入学試験②(初めての冒険)
ミルフィーユ魔法学院入学試験──開始
受験生たちは森の入り口で、ゴブリンなどの下級魔物を狩ったり、薬草や鉱石を集めたりしていた。しかし、より貴重な素材を求めて、危険な森の奥へと向かう者も少なくない。
そこには、グリズリーという巨大な熊型の魔物や、俊敏で獰猛なブラッドウルフといった中級魔物が潜み、受験生を容赦なく襲ってくる。
それでも、合格を目指す者たちは怯むことなく挑戦を続けていた。
ミケチとノヴァもまた、慎重に森の奥へと進んでいた。
「さすがに、入り口付近の素材じゃ、合格できるか怪しいよね。」
ミケチが呟く。
「だよな。適当に集めただけで突破できるなら、誰も苦労しねぇっての。」
ノヴァがため息混じりに答え、ふとミケチの腰に目を留める。
「……っていうか、その剣、すごく良さそうじゃないか?」
「これ? 試験前に、お父様がソレイユの街の鍛冶師に特注で作らせてくれたんだ。」
ミケチは誇らしげに剣を見せる。だが、すぐにノヴァが手にしている杖に視線を移した。
「それより、ノヴァの杖もカッコいいよな。どこで手に入れたんだ?」
「これ? 昔、森で誰かにもらったんだけど……誰だったかは覚えてない。でも、すごく綺麗な人だったのは覚えてる。」
ノヴァは、どこか遠くを見るように言う。
ガサッ──
突然、茂みが揺れた。
「ミケチ、構えろ!」
「おうっ!」
二人はすぐに武器を構え、気配の主に備える。
──すると、草むらから一匹のスライムがヌルリと姿を現した。
「なんだ、スライムか。よし、ミケチ、俺たちの初陣といくか!」
ノヴァが意気込む。
ミケチは静かに剣を構え、呪文を唱え始めた。
「エンチャント──炎!」
剣の中心から赤い光が広がり、刃全体を燃え盛る炎が包み込む。
「はぁっ!」
火炎を纏った剣を振り下ろすと、スライムは一瞬で蒸発した。
「……おいおい、俺の出番なしかよ……。」
ノヴァが肩をすくめる。
その直後──
ザシュッ!
別の茂みから、もう一匹のスライムが飛び出した。
「よっしゃ、次は俺の番だ!」
ノヴァは杖を振りかざし、素早く詠唱を紡ぐ。
「風よ、刃となりて奔れ──ウィンドカッター!」
鋭い風の刃が疾風のごとく放たれ、スライムを一瞬で切り裂いた。
「さすがだね、ノヴァ!」
「任せろって!」
二人は素早くスライムの素材をマジックポーチに収納した。スライムの素材は安価だが、ポーションや薬品の材料として価値がある。
しかし、そこで終わりではなかった。次々に茂みが揺れ、スライムが新たに現れる。
「また来たぞ!」
ミケチが素早く剣を構える。
「エンチャント──雷!」
雷光を纏った剣を振り抜くと、目の前のスライムは一瞬で消し飛んだ。
ノヴァも負けじと、次々に呪文を唱える。
「凍れる大気よ、鋭き氷弾となりて敵を討て──フロストショット!」
冷気の矢がスライムを貫き、瞬く間に凍結させる。
「くそっ、これで何匹目だ?」
「たぶん、もう10匹以上は倒してる……。」
二人は次々に現れるスライムと戦いながら、着実に素材を集めていく。しかし、その数は減るどころか、ますます増えていく。

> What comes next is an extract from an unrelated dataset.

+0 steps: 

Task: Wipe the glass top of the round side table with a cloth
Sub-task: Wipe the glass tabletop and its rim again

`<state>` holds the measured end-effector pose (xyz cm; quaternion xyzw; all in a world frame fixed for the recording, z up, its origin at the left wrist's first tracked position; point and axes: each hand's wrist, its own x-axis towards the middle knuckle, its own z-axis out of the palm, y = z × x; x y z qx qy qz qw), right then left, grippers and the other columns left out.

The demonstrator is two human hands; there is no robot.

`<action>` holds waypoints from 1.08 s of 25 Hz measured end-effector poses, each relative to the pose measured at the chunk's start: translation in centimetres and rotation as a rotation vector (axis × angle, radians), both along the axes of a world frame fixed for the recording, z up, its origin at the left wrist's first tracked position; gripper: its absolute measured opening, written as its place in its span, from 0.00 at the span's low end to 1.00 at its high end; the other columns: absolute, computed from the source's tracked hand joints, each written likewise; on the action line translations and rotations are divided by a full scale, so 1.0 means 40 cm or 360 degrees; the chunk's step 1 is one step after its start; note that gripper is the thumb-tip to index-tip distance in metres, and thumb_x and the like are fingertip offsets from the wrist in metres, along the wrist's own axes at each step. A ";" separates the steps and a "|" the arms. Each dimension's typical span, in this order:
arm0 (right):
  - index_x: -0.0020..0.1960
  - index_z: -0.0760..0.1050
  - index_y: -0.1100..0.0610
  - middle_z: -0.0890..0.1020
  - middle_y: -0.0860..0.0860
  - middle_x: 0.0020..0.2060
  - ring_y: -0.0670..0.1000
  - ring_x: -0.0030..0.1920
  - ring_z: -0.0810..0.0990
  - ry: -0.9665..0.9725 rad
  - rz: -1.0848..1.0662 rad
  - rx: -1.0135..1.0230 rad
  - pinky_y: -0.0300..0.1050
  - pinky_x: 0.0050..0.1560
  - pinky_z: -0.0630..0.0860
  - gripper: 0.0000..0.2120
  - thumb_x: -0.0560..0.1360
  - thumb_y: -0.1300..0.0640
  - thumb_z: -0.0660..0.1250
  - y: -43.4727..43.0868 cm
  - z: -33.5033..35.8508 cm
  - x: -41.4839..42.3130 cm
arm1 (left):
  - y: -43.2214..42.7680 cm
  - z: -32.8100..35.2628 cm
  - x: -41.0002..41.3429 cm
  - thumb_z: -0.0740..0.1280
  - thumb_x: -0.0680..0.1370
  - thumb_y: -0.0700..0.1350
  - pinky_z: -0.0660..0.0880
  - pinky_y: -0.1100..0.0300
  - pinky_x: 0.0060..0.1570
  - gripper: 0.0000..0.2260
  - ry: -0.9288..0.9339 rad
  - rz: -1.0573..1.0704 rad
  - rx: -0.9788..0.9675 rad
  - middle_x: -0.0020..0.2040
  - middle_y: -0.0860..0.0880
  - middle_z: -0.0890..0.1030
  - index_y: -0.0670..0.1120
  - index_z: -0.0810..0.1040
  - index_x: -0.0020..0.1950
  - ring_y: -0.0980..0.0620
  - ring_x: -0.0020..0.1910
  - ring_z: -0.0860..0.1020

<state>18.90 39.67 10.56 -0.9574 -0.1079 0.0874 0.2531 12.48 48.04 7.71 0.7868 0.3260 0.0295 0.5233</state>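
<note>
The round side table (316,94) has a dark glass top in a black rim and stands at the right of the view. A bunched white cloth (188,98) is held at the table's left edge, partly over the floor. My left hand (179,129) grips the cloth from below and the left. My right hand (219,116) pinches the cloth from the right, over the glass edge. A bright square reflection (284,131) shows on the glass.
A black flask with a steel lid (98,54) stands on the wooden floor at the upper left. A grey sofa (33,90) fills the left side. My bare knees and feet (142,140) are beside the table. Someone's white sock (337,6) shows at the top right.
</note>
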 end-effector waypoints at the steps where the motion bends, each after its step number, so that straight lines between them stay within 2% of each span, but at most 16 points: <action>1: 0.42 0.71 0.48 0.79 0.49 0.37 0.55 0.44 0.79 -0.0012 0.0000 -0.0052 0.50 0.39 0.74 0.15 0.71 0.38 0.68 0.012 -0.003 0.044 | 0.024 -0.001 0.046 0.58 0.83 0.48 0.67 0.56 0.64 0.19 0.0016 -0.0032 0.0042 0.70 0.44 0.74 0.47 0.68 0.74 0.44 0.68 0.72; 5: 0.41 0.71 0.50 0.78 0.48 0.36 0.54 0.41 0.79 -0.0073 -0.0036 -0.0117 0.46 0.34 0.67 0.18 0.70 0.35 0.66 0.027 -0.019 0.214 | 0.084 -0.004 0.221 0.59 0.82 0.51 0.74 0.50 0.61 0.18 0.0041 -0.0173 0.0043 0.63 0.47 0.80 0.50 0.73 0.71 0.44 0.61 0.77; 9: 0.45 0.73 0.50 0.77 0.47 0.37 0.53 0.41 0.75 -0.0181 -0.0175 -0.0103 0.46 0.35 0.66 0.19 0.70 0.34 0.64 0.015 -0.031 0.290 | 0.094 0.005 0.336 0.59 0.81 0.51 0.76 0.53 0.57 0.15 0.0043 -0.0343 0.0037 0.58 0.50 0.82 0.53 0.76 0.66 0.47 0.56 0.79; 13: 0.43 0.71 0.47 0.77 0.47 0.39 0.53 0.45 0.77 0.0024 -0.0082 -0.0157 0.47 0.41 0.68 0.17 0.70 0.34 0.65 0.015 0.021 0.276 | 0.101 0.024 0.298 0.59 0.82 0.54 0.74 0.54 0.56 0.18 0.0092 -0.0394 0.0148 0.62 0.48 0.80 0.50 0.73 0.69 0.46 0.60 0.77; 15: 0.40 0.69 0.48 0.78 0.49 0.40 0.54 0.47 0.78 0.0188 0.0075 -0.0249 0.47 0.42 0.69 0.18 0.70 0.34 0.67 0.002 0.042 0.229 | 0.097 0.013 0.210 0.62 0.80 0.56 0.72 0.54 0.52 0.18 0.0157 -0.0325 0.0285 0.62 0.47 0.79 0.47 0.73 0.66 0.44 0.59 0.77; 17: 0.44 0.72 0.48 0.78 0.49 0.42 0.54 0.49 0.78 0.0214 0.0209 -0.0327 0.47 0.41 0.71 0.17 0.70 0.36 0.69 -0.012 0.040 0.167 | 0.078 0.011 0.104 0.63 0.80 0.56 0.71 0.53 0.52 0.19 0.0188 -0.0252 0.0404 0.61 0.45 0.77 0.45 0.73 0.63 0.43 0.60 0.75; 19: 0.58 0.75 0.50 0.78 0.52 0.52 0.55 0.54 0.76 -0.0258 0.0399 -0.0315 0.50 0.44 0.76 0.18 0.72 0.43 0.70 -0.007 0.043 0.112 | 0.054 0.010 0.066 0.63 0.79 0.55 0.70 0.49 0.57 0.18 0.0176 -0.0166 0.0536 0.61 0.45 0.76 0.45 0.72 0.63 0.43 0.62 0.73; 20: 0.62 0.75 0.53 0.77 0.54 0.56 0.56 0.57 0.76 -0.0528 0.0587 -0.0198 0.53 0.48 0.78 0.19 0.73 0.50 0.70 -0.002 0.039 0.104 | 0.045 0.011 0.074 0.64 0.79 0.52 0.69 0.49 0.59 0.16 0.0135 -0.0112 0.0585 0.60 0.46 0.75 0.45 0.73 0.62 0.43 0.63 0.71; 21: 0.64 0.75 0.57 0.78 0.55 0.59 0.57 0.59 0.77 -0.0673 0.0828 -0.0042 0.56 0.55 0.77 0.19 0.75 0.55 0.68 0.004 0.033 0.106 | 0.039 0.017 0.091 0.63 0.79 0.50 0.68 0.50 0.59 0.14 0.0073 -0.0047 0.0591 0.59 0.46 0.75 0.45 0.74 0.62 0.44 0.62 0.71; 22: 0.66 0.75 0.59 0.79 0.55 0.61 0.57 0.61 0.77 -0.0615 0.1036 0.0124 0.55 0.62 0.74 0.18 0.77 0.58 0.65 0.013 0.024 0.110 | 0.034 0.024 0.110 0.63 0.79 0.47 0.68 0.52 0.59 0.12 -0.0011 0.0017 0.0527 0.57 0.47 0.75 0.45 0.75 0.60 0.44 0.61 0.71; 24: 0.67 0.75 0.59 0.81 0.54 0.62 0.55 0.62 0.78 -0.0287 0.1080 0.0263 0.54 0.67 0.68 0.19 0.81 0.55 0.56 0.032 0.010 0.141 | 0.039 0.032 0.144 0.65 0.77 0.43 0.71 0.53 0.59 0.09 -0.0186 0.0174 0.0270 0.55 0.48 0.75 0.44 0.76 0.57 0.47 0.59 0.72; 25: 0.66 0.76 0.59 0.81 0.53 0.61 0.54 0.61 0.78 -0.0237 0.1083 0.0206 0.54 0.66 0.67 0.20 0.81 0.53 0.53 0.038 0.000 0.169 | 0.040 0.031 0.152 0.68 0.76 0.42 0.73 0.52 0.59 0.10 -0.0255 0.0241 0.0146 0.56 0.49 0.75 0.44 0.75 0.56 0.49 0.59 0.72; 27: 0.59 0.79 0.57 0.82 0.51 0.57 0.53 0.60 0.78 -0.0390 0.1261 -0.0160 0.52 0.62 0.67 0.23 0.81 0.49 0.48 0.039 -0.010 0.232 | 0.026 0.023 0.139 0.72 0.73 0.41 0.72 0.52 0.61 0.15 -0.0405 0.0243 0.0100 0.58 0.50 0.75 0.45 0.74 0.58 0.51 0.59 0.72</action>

「ちょっと待て……もう30匹は倒したぞ!? こんなの、普通じゃない!」
「確かに……こんな数、異常だ。スライムは単独行動が基本のはずだろ?」
次から次へと湧き出すスライムに、二人は眉をひそめた。
「クソっ、試験用の素材も探さなきゃいけないのに、こんな奴ら相手にしてたら時間が……。」
ミケチが焦りをにじませたその時。
「うわあああっ!!」
突然、ノヴァの叫び声が響き渡った。
彼の足元が突如として崩れ、大きな穴が姿を現す。
「ノヴァ!!」
ミケチは咄嗟に手を伸ばすが──間に合わない。
ゴッ!
冷たい落下音が、森に虚しく響いた。
「……大丈夫か、ノヴァ!?」
しかし、返事はない。
ミケチは迷うことなく、穴に飛び込んだ。
暗闇の中を急速に落下する感覚が、全身を包む。
──ドサッ!
硬い地面に体を打ちつけながら、ミケチは目を開けた。
「……ここ、どこだ?」
そこには、これまで見たこともない未知の光景が広がっていた。
ミルフィーユ魔法学院入学試験──波乱の幕開け。